Mesmo assim, os cânticos de louvor à liquidação do primeiro Estado socialista alemão, entoados em Potsdam, estavam cheios de dissonâncias. O presidente da República, Horst Köhler, um democrata-cristão ex-funcionário do FMI, afirmou descaradamente não ser possível repor o nível de vida «prometido» no momento da «unificação» e que era «necessário dizer a verdade às pessoas». Dois sociais-democratas, os presidentes do Parlamento e do Conselho Federal, pediram ao povo pelo menos mais quinze anos de paciência e sacrifícios. É visível o receio dos «unificadores» de que se repitam os acontecimentos da campanha eleitoral de 1998, em que a população no Leste, ao lembrar-se das promessas não cumpridas das «paisagens florescentes» perdeu de tal maneira a paciência que Helmut Kohl teve de fugir face a indignação popular.

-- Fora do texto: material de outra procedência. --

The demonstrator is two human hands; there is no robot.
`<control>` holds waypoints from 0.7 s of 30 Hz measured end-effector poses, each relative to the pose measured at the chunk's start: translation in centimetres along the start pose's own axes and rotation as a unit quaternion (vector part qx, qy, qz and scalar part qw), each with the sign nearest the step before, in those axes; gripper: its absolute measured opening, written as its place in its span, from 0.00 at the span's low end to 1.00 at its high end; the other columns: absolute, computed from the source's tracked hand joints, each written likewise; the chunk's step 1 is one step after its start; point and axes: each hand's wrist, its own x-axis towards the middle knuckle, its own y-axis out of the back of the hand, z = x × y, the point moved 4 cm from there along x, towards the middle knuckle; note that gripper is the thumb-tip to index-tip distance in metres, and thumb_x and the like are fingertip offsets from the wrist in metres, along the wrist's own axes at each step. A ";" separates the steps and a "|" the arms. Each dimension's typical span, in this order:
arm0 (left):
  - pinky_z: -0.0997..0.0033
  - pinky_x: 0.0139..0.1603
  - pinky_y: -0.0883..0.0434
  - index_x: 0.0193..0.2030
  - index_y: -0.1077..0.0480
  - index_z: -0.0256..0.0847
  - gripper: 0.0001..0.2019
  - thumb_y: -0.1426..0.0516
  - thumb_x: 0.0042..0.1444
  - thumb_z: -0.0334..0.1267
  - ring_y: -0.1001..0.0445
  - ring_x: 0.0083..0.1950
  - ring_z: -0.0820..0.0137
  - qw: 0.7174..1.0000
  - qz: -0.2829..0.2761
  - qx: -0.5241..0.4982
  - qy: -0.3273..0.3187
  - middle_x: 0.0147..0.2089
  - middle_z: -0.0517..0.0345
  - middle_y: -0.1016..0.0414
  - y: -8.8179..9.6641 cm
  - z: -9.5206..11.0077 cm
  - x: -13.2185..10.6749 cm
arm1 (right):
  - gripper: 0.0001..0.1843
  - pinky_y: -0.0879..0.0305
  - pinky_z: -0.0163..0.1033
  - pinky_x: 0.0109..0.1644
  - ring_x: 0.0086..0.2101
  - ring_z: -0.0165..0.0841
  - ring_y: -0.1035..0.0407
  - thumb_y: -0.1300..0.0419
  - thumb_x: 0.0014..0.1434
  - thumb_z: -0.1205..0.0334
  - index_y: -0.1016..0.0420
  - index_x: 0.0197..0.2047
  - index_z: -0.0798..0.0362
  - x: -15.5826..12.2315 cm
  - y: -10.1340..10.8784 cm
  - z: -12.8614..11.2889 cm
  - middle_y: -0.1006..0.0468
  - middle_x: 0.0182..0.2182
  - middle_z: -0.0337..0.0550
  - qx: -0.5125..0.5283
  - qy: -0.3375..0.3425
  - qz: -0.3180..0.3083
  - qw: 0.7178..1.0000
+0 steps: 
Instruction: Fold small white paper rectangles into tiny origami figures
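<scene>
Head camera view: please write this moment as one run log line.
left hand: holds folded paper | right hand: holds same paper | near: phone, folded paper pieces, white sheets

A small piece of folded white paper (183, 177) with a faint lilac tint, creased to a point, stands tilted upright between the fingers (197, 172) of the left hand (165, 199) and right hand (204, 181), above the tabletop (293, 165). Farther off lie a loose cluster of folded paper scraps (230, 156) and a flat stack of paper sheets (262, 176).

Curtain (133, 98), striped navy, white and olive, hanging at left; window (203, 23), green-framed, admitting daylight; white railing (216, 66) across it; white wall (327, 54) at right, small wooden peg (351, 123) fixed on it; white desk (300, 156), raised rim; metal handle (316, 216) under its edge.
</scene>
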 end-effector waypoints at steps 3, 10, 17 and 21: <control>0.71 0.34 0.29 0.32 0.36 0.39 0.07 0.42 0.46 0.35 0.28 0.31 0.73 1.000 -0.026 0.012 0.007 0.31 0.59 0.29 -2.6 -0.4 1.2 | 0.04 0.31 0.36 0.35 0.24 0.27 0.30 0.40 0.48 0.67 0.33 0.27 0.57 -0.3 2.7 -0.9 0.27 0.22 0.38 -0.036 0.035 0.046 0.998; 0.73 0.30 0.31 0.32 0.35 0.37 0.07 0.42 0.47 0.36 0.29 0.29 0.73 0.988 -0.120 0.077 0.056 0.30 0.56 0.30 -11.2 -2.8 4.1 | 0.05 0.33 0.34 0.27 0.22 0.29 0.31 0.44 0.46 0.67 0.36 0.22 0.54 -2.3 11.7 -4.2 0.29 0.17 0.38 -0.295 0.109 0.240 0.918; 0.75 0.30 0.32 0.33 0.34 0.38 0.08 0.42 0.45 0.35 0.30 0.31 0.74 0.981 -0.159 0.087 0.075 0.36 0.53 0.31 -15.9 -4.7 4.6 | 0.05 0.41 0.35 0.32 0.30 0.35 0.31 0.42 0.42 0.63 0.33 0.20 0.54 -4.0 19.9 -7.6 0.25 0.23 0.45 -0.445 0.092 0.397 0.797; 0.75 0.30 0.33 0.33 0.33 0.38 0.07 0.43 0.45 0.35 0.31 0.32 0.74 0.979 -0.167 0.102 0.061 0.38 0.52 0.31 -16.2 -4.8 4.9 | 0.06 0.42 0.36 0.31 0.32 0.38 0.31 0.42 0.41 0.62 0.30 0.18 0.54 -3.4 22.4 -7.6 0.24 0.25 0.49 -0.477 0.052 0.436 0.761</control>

Mas, decorridos apenas alguns meses sobre a vitória do SPD, os eleitores pensavam estar a ver o filme errado quando Schröder começou repetir a mesma ladainha da «modernização» e das «reformas» do anterior chanceler democrata-cristão. As mentiras do neoliberalismo, de que a diminuição dos salários, o prolongamento do horário de trabalho, as privatizações e a liquidação dos direitos e conquistas sociais conduziriam à criação de mais emprego e à dinamização económica foram desmentidas pelos cinco milhões de desempregados, pela destruição de grande parte da produção industrial e pelo aumento galopante da miséria. Só entre 2004 e 2005, o número de crianças a viverem da assistência social passou de um milhão e cem mil para um milhão e setecentas mil. Hoje, quando os trabalhadores ouvem o governo falar em «reformas» ou em «modernização» já sabem que vão ser assaltados.
As grandes manifestações de protesto das segundas-feiras contra as medidas Hartz IV e a agenda 2010 de Schröder, realizadas no Verão do ano passado, e as derrotas simultâneas infligidas nas últimas eleições ao Governo SPD/Verdes e à chamada «oposição» conservadora e liberal expressam com grande clareza o repúdio popular contra o processo de devastação social, política, económica e cultural que a social-democracia e a democracia-cristã têm vindo a executar conjuntamente. Face ao desmascaramento pelos eleitores da fraude da alternância, o SPD prepara-se para oficializar numa «grande coligação», a «união de facto» que desde há muito já existe entre a social-democracia e a direita mais reaccionária. Está a ficar cada vez mais claro que as retóricas do «novo centro», inventadas por Schröder e Blair, e em Portugal papagueadas por Guterres e Sócrates não passam de um manto de nevoeiro, destinado a encobrir o embarque da social-democracia no comboio da «velha direita».